Hi Vladimir,
There could be many reasons for this.
The verisimilar ones are imprecise time measurement with highly dispersed
results and biased samples.
Another reason is that an attempt to divide whole array into equal-size
partition not always gives us the best result.
And hence choosing "wrong" pivots could make partitions balanced slightly
better.
Let me clarify this counter-intuitive statement regarding not-equal
partitioning.
Consider following quite straightforward dual pivot quicksort.
sort(a[]) {
pivot1, pivot2 = choosePivots(a);
// partitioning
forall (a[k] in a) {
if (a[k] < pivot1) {
a[k] goes to the left partition
} else if (a[k] > pivot2) {
a[k] goes to the right partition
} else {
a[k] goes to the middle partition
}
}
sort(left partition);
sort(middle partition);
sort(right partition);
}
Here you can see that during partitioning every item is compared with one or
two pivots. In our case item is compared with
the second pivot only if it greater than the first one. So what is the average
number of comparison during partitioning?

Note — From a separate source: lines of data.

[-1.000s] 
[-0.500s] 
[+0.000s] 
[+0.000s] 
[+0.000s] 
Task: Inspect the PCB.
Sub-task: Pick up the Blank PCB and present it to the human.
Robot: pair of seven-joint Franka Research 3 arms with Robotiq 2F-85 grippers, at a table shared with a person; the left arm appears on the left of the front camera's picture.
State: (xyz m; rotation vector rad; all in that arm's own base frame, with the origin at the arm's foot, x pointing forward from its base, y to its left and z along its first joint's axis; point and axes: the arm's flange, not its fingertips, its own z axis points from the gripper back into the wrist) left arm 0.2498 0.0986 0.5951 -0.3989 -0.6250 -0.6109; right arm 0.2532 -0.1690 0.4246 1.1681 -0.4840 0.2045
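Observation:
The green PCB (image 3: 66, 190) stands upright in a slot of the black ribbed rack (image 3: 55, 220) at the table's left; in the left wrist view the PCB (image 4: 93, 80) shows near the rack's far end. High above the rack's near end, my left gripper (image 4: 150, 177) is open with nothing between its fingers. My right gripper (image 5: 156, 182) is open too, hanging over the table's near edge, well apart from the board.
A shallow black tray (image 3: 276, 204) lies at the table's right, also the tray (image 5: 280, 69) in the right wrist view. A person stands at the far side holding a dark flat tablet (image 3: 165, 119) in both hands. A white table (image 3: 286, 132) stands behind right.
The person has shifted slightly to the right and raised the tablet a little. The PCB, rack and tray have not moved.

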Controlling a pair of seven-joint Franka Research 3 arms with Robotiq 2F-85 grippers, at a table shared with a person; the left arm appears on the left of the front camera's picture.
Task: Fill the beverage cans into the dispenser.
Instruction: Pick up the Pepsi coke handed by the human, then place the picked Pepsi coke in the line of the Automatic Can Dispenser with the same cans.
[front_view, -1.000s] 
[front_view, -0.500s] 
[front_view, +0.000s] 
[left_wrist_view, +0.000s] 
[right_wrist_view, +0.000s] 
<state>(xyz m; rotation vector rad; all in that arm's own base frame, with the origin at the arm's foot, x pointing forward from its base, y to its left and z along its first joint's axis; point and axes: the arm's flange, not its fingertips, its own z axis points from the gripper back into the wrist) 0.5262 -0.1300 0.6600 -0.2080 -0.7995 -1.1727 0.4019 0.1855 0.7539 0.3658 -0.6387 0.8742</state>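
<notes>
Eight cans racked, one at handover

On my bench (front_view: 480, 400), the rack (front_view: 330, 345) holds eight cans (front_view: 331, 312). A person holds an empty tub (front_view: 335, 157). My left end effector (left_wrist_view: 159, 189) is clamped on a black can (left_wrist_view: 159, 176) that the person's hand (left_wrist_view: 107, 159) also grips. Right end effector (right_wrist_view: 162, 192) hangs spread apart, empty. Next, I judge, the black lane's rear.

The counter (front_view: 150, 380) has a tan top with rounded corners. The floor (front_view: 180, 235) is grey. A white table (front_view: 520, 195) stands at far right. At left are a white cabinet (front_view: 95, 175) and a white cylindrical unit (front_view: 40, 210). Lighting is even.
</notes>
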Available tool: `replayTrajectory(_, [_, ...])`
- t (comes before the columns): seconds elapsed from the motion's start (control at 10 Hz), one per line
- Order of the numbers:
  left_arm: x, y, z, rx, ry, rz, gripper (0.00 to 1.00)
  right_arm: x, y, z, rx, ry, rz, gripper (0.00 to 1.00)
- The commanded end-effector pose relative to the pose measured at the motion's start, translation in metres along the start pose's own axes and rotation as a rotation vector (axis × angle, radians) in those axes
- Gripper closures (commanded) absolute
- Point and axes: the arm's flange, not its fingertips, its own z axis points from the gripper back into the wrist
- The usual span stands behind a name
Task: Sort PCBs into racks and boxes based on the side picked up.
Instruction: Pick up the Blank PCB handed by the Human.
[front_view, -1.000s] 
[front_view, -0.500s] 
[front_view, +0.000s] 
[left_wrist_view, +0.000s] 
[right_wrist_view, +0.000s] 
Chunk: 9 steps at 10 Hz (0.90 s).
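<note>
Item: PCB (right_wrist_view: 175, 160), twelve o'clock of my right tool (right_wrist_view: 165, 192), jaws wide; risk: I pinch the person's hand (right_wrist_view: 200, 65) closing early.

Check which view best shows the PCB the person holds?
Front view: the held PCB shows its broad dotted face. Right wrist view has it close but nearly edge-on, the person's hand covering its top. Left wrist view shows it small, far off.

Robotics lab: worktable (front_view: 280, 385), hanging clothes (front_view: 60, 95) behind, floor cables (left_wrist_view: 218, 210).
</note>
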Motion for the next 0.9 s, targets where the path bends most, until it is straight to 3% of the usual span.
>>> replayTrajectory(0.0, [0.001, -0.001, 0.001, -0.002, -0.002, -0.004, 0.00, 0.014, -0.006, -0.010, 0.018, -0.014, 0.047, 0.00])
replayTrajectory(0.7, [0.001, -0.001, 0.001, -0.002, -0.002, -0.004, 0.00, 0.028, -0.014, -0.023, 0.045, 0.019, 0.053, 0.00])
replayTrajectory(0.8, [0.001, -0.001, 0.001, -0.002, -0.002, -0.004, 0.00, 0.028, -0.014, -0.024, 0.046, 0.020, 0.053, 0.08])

If we succeed to choose pivots so that they divide whole array into 3 equal
partitions we have 1*(1/3) + 2*(1/3) + 2*(1/3) = 5/3 per item.
Is this ideal? What if pivots divide array in following proportions 1/2 1/4
1/4? Then we have 1*(1/2) + 2*(1/4) + 2*(1/4) = 3/2.
3/2 is less than 5/3.
Let's find now ideal proportions of partitions taking into account number of
comparison of sorting in whole.
Assume that number of comparison is A*n*ln(n) + B*n + o(n) and we divide whole
array in following proportions
[alpha, (1 - alpha)/2, (1 - alpha)/2], where 0 < alpha < 1.
A*n*ln(n) + B*n =
= n * (alpha + 2*(1 - alpha)) { partitioning }
+ A * alpha*n * ln(alpha*n) + B * alpha*n { sorting left partition }
+ 2 * A * (1-alpha)*n/2 * ln((1-alpha)*n/2) + 2 * B * (1-alpha)*n/2 { sorting
middle and right partitions }
A*n*ln(n) + B*n =
= A*alpha*n*ln(n) + A*(1-alpha)*n*ln(n) +
+ B*alpha*n + B*(1-alpha)*n +
+ n * (alpha + 2*(1-alpha))
+ A*alpha*n*ln(alpha) + A*(1-alpha)*n*ln((1-alpha)/2)

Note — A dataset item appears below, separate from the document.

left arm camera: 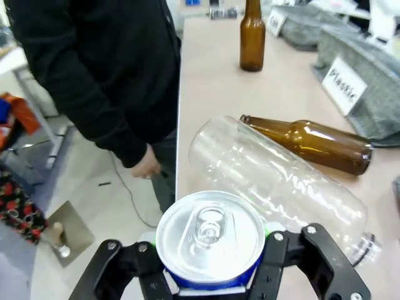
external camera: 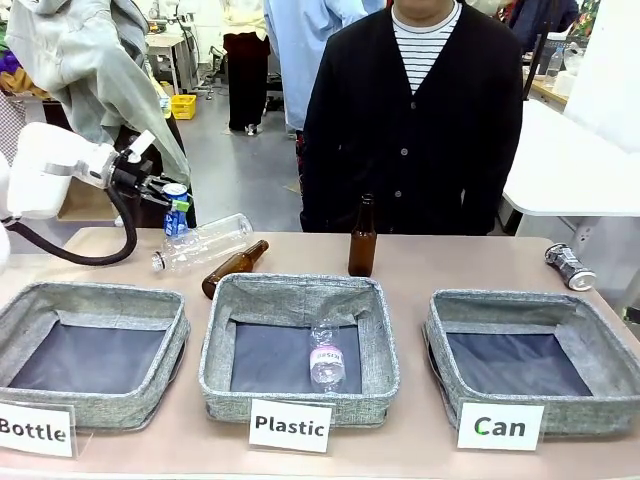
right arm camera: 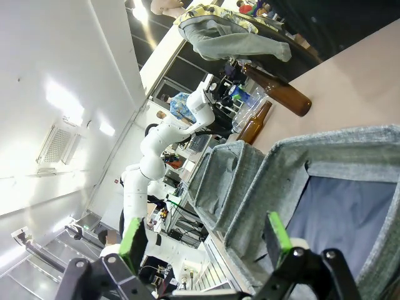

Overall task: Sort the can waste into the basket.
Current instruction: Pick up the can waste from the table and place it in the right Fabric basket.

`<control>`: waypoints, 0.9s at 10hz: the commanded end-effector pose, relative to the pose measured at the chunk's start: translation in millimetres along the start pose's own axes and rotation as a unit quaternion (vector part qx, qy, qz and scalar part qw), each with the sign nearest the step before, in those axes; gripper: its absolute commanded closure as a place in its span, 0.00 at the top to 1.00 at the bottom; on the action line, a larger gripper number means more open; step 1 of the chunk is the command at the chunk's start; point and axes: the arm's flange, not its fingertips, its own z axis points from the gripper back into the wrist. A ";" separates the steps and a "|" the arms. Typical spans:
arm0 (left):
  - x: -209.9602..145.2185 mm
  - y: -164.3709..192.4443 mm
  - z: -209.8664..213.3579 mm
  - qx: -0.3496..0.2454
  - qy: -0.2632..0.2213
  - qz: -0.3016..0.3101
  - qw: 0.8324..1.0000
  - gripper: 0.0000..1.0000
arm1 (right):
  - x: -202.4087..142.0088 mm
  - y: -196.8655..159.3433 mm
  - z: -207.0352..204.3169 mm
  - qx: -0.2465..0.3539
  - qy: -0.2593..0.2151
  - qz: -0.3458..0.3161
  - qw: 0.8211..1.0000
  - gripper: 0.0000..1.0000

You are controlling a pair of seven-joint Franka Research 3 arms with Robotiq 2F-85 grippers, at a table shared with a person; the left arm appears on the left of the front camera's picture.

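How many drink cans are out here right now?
2. A blue can sits clamped in the left gripper at the table's far left edge. A dented silver can lies on its side at the far right, behind the Can basket. None looks hidden.

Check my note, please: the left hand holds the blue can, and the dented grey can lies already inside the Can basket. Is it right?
One detail is wrong. The left hand does hold the blue can, but the dented grey can lies on the table beyond the Can basket, near its far right corner, not inside it. The front view shows this.
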 end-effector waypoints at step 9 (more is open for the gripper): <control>190.9 -283.2 110.7 -0.126 0.123 0.024 0.984 0.00 | -1.1 1.3 -3.8 0.007 -0.011 0.015 1.000 1.00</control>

0 = (alpha + 2*(1-alpha)) + A*alpha*ln(alpha) + A*(1-alpha)*ln((1-alpha)/2)
A = (alpha - 2) / (alpha*ln(alpha) + (1-alpha)*ln((1-alpha)/2))
alpha A
1/12 2.078316236
2/12 1.783079278
3/12 1.617083005
4/12 1.517065378
5/12 1.461274369
6/12 1.442695041 !!!
7/12 1.463491681
8/12 1.536871653
9/12 1.699242413
10/12 2.060936332
11/12 3.143757518
It appears that the best alpha is about 1/2. Thus ideal partition is something
like [1/2, 1/4, 1/4].
Of course, these consideration does not apply to the real DPQ completely. This
is because in real DPQ every item is not compared with pivots in well defined
order and
real DPQ contains numerous special cases, which make it harder to analyze.
Regards,
Dmytro Sheyko
> From: [email protected]
> To: [email protected]
> Subject: Question on sorting
> Date: Fri, 30 Jul 2010 22:55:00 +0400
> CC: [email protected]
>
> Hello,
>
> I have performance question in sorting.
>
> In an implementation of Dual-Pivot Quicksort 5 elements
>
> a[e1], a[e2], a[e3], a[e4], a[e5]
>
> where e1 = len/6, e2 = len/3, e3 = len/2, e4 = len*2/3, e5 = len*5/6,
> are sorted and then elements a[e2], a[e4] are taken as pivots.
>
> but if I take a[e1] and a[e3] as pivots, it works 2-3% faster on
> *random* inputs.
>
> I tried different sorting for these 5 elements: network, bubble,
> insertion - with a[e1] and a[e3] pivots it is faster than with
> a[e2] and a[e4].
>
> If I sort these 5 elements in descending order, it works faster
> with a[e5] and a[e3] pivots.
>
> Do you have any idea why it happens?
>
> Thank you,
> Vladimir